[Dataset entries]
-*-

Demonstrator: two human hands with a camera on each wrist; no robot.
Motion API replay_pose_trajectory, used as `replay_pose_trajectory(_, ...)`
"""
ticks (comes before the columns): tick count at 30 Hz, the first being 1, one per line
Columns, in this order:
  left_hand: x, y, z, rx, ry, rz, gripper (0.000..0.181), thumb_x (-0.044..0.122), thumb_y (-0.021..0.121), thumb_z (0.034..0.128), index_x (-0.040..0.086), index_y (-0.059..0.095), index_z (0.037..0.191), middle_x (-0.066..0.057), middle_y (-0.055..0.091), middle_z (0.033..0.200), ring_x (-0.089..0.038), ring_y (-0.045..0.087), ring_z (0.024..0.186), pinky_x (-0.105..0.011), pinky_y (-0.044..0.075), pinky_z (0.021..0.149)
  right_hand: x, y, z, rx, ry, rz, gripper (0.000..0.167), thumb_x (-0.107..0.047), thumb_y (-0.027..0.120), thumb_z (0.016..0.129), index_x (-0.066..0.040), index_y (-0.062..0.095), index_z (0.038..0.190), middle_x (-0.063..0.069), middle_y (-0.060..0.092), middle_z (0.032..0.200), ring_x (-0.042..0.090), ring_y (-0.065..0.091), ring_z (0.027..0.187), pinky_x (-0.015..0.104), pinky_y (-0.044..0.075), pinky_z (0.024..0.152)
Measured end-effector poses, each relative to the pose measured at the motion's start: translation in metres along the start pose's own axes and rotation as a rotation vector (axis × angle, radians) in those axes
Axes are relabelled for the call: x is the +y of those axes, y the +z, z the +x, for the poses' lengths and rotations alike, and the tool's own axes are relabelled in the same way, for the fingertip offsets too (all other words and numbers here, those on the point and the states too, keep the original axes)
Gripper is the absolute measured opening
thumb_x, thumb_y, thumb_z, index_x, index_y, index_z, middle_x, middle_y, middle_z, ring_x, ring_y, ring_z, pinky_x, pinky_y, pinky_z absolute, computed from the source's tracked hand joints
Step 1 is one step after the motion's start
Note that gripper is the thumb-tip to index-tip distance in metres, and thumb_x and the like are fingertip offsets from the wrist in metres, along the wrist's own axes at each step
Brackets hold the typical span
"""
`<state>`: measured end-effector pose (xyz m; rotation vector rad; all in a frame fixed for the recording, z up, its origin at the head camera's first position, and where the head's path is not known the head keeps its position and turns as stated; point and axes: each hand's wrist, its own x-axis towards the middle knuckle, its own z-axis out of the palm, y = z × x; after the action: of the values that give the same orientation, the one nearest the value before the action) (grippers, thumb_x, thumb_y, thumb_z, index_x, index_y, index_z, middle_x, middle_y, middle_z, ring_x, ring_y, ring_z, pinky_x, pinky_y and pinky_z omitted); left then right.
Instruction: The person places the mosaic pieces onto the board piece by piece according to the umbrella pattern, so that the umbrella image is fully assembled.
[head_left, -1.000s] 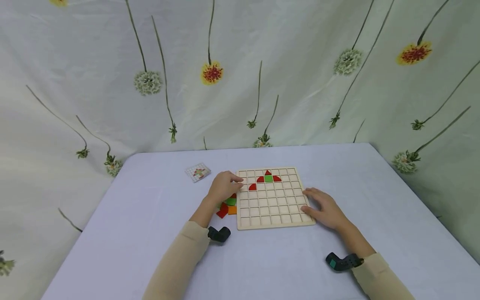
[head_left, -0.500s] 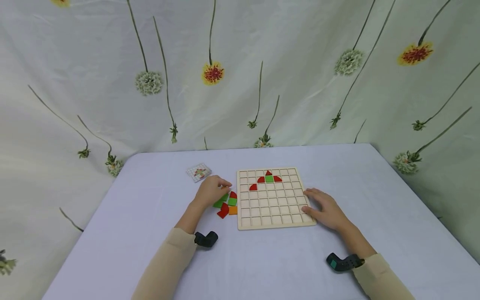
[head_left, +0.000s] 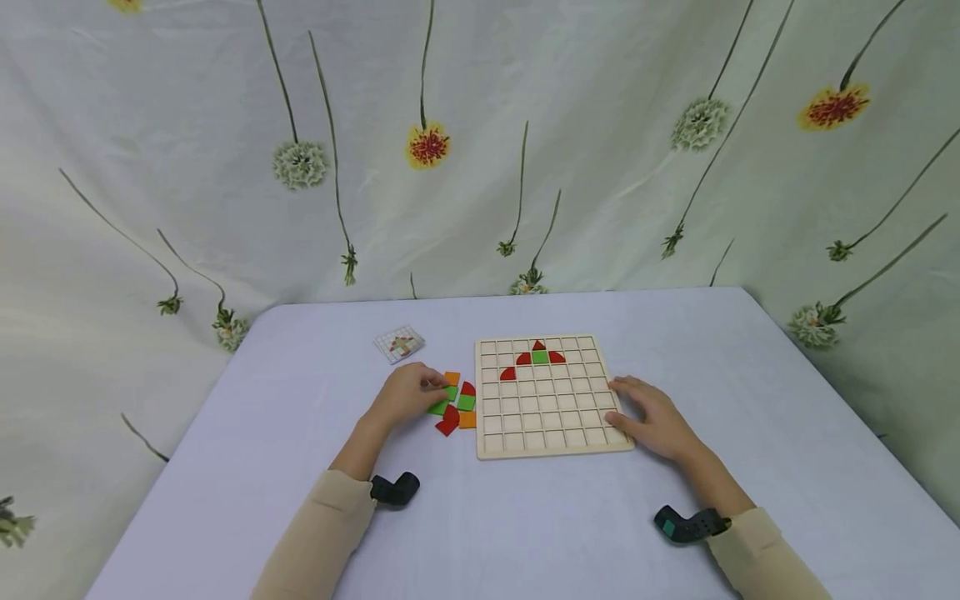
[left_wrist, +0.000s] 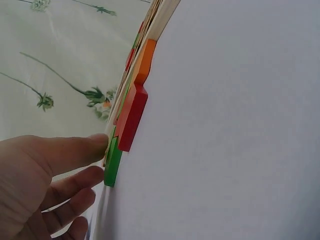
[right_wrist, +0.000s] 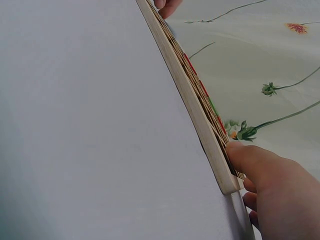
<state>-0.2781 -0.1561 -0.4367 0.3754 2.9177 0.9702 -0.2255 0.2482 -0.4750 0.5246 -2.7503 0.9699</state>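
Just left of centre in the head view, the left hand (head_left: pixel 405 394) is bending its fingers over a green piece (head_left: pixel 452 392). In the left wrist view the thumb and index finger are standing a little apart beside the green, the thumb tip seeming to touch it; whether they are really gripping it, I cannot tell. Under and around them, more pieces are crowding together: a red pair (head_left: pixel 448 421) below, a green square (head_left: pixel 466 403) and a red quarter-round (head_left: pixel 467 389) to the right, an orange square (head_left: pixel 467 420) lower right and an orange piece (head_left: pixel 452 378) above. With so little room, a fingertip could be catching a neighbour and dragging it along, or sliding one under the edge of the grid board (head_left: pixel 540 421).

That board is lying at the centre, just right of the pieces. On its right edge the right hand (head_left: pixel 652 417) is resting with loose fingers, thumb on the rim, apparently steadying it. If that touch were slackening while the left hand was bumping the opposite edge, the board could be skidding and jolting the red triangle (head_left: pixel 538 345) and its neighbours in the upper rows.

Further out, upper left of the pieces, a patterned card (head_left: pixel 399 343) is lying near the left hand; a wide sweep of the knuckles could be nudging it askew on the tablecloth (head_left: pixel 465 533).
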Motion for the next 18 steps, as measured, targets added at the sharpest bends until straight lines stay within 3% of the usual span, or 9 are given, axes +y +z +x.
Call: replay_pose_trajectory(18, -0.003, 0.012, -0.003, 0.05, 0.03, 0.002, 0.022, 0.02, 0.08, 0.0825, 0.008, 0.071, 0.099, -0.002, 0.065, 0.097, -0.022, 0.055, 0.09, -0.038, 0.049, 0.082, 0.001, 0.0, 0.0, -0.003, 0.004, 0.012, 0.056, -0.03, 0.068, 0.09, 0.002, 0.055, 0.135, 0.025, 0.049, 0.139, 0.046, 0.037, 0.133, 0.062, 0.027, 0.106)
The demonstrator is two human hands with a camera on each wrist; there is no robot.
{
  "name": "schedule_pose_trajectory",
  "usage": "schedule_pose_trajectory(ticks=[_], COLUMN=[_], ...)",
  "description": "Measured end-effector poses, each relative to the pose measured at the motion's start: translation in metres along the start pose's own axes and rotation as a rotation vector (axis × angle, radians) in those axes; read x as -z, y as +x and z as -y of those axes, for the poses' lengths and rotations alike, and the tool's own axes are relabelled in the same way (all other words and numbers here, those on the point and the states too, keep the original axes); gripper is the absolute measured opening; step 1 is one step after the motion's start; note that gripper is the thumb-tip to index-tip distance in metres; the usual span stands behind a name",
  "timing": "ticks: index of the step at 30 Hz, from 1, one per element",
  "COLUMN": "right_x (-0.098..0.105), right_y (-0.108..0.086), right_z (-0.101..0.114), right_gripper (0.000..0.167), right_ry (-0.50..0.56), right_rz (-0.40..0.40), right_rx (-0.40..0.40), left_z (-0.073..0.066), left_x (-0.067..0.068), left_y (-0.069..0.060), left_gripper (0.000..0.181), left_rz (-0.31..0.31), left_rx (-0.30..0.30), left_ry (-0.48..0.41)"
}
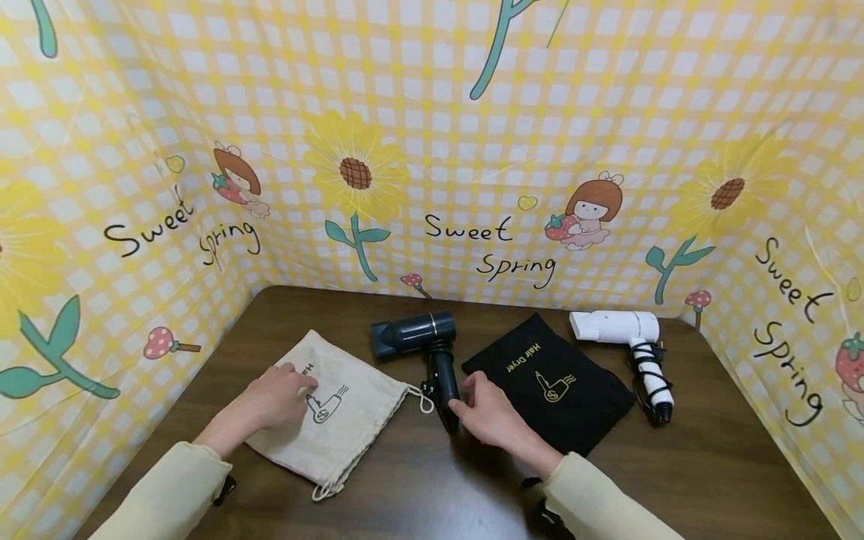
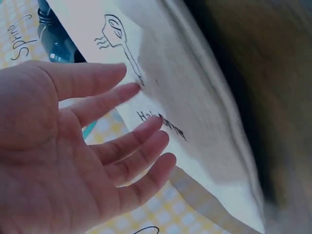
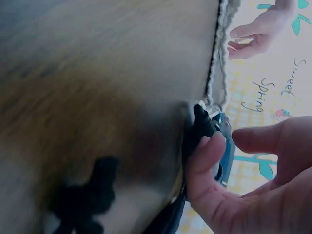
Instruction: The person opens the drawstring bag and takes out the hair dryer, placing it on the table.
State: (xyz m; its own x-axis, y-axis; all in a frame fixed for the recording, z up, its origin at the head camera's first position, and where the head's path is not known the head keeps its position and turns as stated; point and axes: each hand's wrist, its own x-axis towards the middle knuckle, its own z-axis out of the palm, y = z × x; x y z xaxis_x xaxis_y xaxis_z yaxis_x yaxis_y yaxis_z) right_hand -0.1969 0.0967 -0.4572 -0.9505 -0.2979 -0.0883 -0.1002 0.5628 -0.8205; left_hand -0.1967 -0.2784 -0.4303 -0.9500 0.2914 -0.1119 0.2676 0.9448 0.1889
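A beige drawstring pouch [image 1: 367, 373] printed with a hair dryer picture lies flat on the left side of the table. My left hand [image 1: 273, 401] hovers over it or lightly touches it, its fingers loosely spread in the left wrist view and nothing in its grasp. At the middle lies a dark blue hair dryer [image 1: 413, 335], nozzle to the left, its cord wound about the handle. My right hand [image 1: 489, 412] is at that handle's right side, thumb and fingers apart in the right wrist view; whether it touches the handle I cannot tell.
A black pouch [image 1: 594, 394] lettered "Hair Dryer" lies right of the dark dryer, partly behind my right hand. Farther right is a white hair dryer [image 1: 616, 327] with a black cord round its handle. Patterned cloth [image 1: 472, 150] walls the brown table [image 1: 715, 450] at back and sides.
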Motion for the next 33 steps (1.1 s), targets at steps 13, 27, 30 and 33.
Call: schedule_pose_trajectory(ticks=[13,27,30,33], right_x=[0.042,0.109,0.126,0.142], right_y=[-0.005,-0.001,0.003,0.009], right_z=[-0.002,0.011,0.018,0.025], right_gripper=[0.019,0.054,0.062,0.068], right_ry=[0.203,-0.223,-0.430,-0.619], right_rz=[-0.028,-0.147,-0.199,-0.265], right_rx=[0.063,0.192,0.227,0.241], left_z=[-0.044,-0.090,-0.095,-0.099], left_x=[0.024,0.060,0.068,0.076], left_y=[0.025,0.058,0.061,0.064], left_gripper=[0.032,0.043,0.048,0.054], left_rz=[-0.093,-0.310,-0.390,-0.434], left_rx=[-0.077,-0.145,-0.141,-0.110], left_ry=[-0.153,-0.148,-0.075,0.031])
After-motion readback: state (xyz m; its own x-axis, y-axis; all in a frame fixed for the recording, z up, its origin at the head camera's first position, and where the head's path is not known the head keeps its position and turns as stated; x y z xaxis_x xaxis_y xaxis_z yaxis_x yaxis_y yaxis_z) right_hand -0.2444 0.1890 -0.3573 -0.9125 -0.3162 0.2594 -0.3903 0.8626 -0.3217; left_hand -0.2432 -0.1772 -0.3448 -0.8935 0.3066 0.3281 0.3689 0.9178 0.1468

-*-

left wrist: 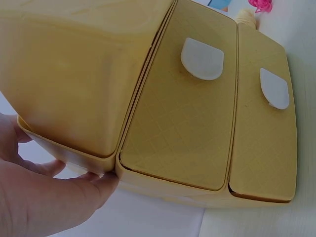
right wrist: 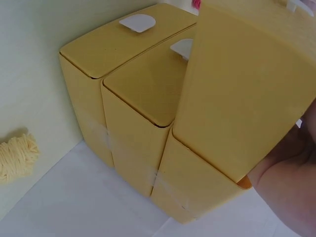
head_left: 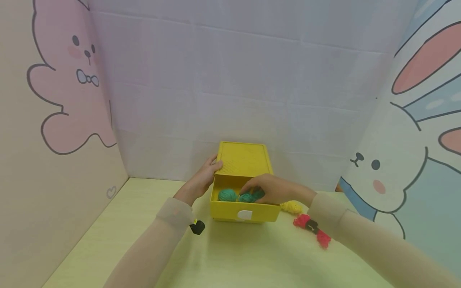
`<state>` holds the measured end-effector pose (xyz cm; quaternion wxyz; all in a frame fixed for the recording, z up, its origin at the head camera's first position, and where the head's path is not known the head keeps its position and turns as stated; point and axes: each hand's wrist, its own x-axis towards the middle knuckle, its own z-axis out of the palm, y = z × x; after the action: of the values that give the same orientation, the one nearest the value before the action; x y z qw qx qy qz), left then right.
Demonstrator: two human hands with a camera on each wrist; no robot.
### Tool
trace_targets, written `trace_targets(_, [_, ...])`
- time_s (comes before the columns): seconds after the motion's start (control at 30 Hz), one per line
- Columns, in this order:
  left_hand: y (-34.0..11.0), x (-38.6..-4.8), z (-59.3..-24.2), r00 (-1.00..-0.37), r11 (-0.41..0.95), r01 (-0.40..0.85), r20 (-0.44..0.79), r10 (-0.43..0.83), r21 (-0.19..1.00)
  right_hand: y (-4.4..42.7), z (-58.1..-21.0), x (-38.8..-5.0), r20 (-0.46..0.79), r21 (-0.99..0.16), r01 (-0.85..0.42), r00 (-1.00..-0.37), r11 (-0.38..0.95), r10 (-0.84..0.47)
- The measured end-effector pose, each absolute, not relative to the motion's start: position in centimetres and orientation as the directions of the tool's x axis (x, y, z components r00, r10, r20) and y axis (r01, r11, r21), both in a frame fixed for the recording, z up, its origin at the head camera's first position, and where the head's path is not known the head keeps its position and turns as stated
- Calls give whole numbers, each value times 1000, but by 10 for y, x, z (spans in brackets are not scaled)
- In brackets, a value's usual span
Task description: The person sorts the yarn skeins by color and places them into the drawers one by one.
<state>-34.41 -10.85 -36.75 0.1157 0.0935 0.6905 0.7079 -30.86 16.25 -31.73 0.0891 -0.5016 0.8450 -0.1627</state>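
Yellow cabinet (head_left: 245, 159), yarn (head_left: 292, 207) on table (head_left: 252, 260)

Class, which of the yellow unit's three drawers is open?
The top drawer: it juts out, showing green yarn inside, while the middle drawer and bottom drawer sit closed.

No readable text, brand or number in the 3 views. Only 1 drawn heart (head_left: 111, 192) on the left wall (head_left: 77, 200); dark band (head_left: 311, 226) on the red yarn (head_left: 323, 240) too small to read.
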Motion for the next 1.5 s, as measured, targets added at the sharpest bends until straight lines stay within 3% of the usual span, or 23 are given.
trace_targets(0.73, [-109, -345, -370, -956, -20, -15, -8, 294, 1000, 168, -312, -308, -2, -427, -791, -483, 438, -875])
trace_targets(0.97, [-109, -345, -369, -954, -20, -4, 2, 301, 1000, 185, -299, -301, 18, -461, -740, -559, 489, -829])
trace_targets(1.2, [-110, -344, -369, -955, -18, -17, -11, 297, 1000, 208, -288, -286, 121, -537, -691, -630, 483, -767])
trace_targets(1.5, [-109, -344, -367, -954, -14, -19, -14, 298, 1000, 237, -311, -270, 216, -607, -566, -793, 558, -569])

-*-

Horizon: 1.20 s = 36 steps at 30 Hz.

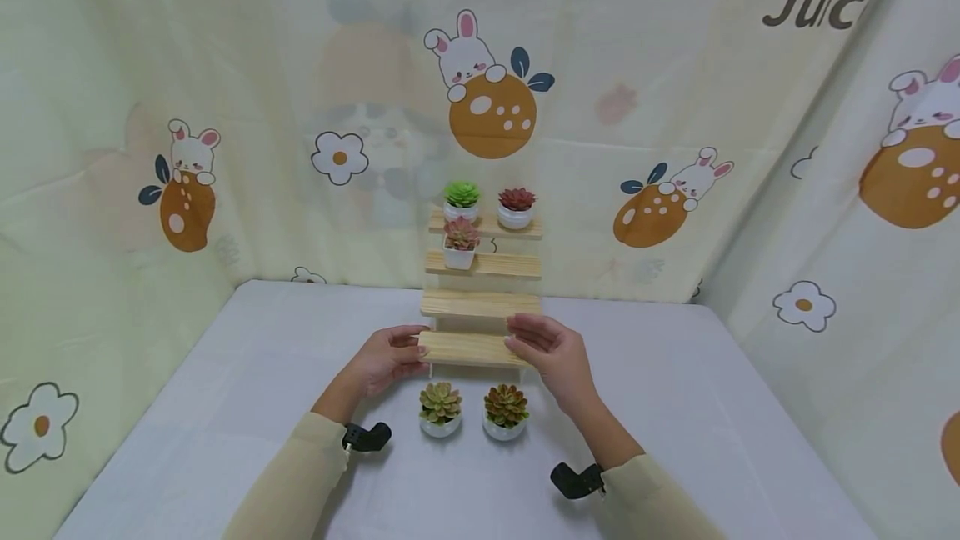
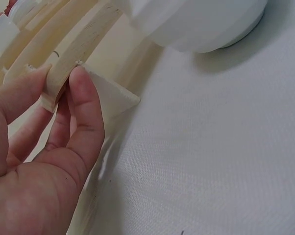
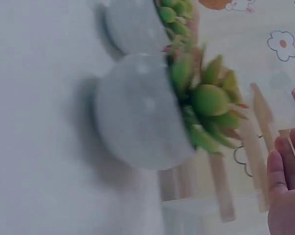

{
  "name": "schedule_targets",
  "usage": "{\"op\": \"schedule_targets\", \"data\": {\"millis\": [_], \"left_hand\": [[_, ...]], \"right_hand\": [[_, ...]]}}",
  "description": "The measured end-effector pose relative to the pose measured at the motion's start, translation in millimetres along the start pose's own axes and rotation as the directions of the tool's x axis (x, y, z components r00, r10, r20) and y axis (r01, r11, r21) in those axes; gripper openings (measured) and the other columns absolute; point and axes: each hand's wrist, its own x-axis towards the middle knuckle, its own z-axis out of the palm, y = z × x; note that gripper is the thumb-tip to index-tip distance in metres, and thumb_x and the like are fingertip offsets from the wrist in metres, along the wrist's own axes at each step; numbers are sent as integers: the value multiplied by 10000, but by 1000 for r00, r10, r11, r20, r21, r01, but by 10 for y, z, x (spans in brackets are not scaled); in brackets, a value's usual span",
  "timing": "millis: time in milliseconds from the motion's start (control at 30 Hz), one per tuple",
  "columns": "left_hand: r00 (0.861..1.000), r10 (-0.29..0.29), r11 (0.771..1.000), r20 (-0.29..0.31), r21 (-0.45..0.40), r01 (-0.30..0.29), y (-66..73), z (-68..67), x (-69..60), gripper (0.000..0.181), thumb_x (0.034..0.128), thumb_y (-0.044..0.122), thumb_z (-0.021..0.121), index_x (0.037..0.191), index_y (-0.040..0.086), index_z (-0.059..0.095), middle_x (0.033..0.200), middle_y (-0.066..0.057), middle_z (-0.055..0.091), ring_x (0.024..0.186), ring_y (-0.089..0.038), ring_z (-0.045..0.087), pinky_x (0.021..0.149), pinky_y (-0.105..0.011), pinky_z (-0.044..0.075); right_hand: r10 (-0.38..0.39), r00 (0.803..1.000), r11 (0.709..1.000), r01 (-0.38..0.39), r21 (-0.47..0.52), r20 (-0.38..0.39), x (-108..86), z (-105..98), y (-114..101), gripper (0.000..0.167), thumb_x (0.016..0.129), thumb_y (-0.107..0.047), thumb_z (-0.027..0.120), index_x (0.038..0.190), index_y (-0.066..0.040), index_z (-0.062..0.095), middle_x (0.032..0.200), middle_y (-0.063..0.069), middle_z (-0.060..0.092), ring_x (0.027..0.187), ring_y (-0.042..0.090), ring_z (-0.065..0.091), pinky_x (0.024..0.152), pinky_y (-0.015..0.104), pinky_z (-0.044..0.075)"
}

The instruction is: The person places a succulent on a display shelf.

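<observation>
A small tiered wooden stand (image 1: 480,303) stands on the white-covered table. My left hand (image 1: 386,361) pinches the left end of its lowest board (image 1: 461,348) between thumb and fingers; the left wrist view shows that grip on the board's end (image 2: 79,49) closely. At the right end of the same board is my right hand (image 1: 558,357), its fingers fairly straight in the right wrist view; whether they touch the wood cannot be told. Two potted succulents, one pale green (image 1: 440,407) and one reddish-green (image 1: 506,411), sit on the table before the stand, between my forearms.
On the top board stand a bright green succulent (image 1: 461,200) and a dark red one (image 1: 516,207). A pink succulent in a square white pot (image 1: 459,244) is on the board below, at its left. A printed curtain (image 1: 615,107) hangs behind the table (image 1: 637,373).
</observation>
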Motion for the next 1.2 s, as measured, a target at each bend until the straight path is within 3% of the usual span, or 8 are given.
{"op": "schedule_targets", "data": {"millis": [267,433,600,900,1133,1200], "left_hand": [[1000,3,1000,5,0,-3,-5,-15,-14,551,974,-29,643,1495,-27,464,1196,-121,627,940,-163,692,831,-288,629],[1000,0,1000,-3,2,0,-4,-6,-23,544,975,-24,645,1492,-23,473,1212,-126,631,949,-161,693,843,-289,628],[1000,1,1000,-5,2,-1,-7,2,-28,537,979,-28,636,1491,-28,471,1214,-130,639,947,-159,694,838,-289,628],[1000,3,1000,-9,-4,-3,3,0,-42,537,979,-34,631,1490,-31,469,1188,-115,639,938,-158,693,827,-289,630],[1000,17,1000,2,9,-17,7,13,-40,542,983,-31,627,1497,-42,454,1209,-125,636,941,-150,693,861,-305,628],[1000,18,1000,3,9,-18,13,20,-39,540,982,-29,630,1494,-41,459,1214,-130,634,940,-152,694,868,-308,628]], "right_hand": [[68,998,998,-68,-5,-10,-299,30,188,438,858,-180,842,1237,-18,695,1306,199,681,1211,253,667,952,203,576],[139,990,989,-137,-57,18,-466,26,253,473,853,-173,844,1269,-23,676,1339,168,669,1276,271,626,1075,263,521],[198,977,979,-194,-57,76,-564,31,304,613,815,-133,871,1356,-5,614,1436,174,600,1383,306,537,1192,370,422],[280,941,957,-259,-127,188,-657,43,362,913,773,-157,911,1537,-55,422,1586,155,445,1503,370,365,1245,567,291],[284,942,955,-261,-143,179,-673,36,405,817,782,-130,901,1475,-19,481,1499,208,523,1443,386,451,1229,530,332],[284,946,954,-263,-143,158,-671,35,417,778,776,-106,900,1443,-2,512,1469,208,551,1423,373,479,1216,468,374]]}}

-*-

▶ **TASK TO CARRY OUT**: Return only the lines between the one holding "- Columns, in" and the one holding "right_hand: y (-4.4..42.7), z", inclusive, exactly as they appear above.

▶ **YOUR RESPONSE**:
- Columns, in this order:
  left_hand: y (-34.0..11.0), x (-38.6..-4.8), z (-59.3..-24.2), r00 (-1.00..-0.37), r11 (-0.41..0.95), r01 (-0.40..0.85), r20 (-0.44..0.79), r10 (-0.43..0.83), r21 (-0.19..1.00)
  right_hand: y (-4.4..42.7), z (-58.1..-21.0), x (-38.8..-5.0), r20 (-0.46..0.79), r21 (-0.99..0.16), r01 (-0.85..0.42), r00 (-1.00..-0.37), r11 (-0.38..0.95), r10 (-0.84..0.47)

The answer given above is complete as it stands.